学术文献库

This work is concerned with the numerical simulation of ablation of geological materials using a millimetre wave source. To this end, a new mathematical model is developed for a thermal approach to the problem, allowing for large scale simulations, whilst being able to include the strong temperature dependence of material parameters to ensure accurate modelling of power input into the rock. The model presented is implemented within an adaptive meshing framework, such that resolution can be placed where needed, for example at the borehole wall, to further improve the computational efficiency of large scale simulations. This approach allows for both the heating of the rock, and the removal of evaporated material, allowing rate of penetration and the shape of the resulting borehole to be quantified. The model is validated against experimental results, which indicates that the approach can accurately predict temperatures, and temperature gradients within the rock.
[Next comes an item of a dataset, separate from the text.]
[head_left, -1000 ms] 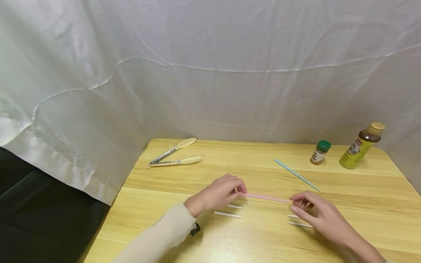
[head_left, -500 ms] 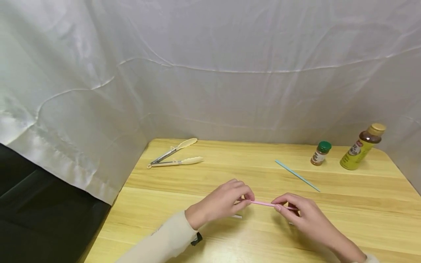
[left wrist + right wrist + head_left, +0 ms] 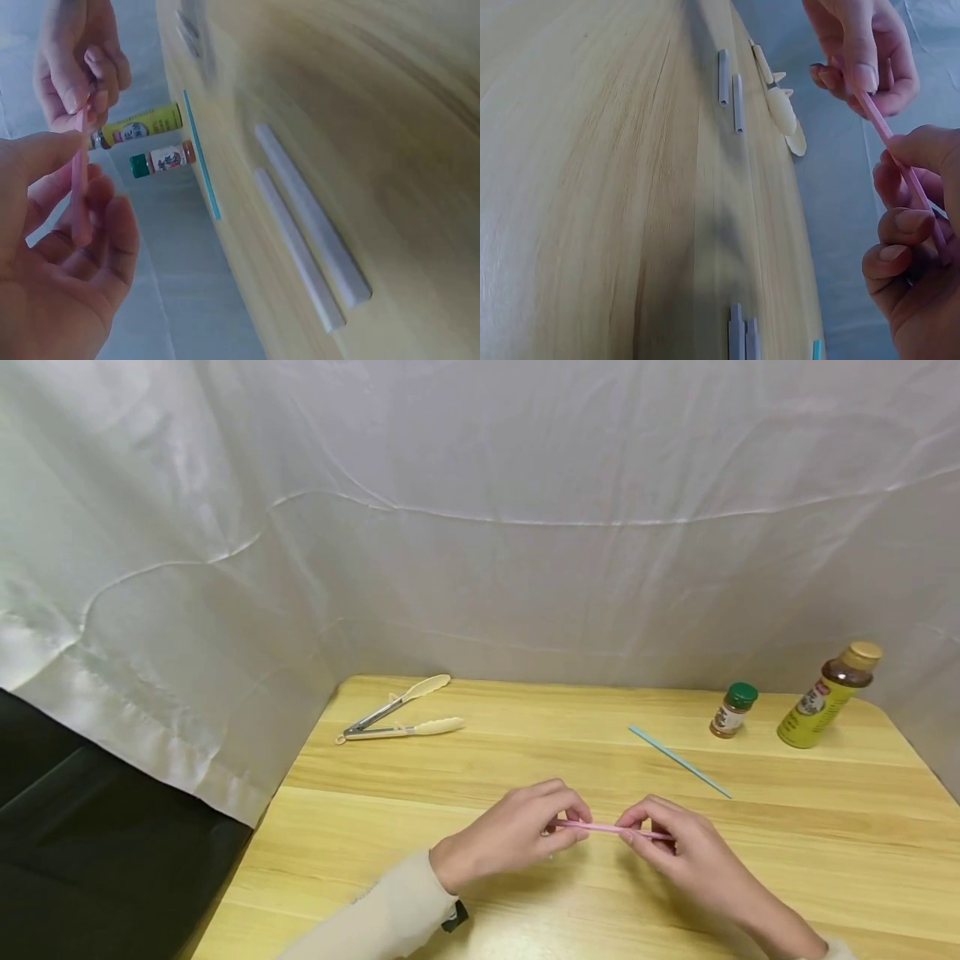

The validated model is then exercised to obtain initial results demonstrating its capabilities for simulating the millimetre wave drilling process. The effects of the conditions at the surface of the rock are investigated, highlighting the importance of understanding the physical processes which occur between the wave guide and the rock. Additionally, the absorptivity of the rock, and the impact this has on the evaporation behaviour is considered. Simulations are carried out both for isotropic rock, and also for a multi-strata configuration. It is found that strata between similar rock types, such as granite and basalt, absorptive properties pose little problem for uniform drilling. However, larger variations in material parameters are shown to have strong implications on the evaporation behaviour of the wellbore, and hence the resulting structure.